**Required work**
Report how many lines in the listing below include the string "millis", and write nothing more.
»»
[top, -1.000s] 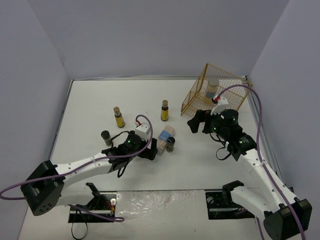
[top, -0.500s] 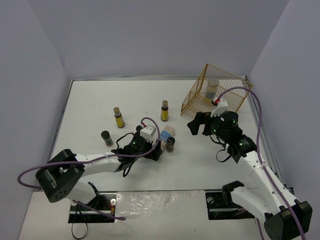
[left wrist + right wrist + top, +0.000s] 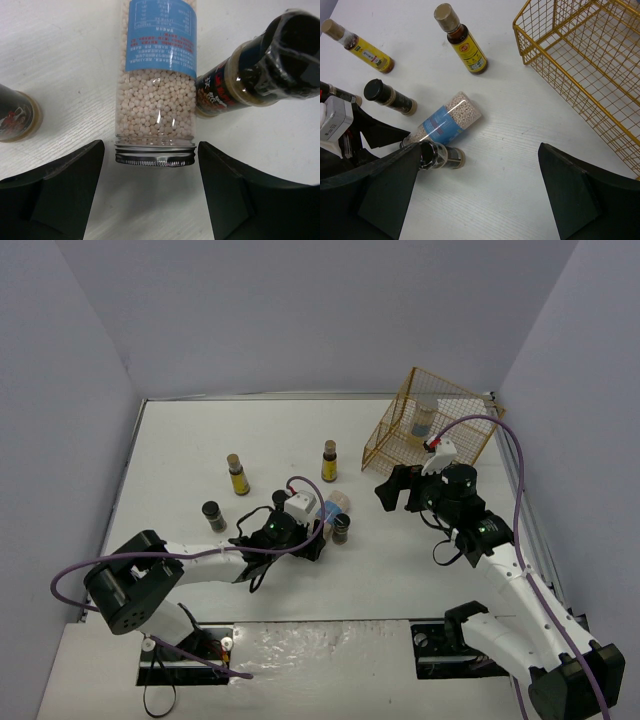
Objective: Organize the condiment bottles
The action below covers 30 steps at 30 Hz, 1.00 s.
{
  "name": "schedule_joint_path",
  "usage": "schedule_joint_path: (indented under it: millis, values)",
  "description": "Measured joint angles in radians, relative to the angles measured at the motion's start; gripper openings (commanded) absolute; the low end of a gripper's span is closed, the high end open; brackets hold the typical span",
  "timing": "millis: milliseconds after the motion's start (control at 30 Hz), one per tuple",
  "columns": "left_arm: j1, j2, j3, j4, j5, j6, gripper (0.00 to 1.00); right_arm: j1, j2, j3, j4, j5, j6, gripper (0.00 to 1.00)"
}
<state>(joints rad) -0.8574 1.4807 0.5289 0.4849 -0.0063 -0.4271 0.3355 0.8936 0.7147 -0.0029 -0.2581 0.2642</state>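
Observation:
A pale jar (image 3: 156, 95) of white beads with a blue label lies on its side on the table, its silver lid (image 3: 155, 156) facing my left gripper (image 3: 151, 150). The lid's edge sits just between the open fingertips, with a gap on each side. The same jar (image 3: 333, 505) rests against a short dark jar (image 3: 342, 528). Two more dark jars (image 3: 213, 514) (image 3: 280, 498) and two yellow-labelled bottles (image 3: 237, 475) (image 3: 328, 462) stand to the left. A second pale jar (image 3: 424, 418) stands inside the gold rack (image 3: 455, 400). My right gripper (image 3: 395, 488) hangs open and empty over bare table.
The gold wire rack (image 3: 580, 60) stands at the back right, its open side facing the right arm. In the left wrist view, dark jars flank the lying jar: one at the right (image 3: 260, 70), one at the left (image 3: 15, 117).
My left gripper has slid right up to the lying pale jar's lid and its jaws have narrowed somewhat. The right arm has barely moved.

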Motion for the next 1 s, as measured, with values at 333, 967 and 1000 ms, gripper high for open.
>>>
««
**Written response**
2